Goal of the exercise | Take each line of the listing that has the string "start" and report it.

::::::

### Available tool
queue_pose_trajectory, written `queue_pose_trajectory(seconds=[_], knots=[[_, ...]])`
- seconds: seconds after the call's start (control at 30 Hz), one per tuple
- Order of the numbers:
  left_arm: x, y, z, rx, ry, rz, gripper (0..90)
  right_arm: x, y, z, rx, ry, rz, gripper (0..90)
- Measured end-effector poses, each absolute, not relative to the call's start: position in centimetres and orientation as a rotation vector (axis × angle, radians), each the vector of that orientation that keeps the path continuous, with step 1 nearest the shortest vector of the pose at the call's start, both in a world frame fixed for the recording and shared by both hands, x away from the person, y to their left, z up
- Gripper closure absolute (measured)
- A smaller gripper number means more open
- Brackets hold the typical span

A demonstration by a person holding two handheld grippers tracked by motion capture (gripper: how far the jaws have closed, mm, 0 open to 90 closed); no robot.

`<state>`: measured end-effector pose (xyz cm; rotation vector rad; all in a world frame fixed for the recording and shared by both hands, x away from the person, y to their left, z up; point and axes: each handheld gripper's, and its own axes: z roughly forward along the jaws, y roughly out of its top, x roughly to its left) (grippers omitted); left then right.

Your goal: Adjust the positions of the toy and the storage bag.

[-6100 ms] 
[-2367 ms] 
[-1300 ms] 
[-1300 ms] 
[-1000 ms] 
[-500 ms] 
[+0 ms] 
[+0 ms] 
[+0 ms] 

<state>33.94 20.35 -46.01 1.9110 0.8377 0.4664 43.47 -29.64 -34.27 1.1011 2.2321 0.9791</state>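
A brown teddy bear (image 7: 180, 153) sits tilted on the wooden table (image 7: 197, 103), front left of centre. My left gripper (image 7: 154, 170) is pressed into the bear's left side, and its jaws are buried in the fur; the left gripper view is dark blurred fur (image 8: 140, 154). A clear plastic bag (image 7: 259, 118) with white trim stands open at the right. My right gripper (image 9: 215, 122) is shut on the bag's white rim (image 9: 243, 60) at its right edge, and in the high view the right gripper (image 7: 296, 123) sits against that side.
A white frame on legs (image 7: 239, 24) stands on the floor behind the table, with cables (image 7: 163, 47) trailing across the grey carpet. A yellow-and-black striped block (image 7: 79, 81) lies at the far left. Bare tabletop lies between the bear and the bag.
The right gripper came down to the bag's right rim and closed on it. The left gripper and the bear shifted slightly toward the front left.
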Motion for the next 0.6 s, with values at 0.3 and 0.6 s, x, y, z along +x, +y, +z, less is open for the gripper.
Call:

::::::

Answer to this task |
- seconds: seconds after the call's start (control at 30 Hz), one per tuple
- Measured end-effector poses, each absolute, not relative to the call's start: position in centimetres and orientation as a rotation vector (axis × angle, radians), each the vector of that orientation that keeps the path continuous, with step 1 nearest the shortest vector of the pose at the call's start, both in a world frame fixed for the recording and shared by both hands, x away from the person, y to their left, z up

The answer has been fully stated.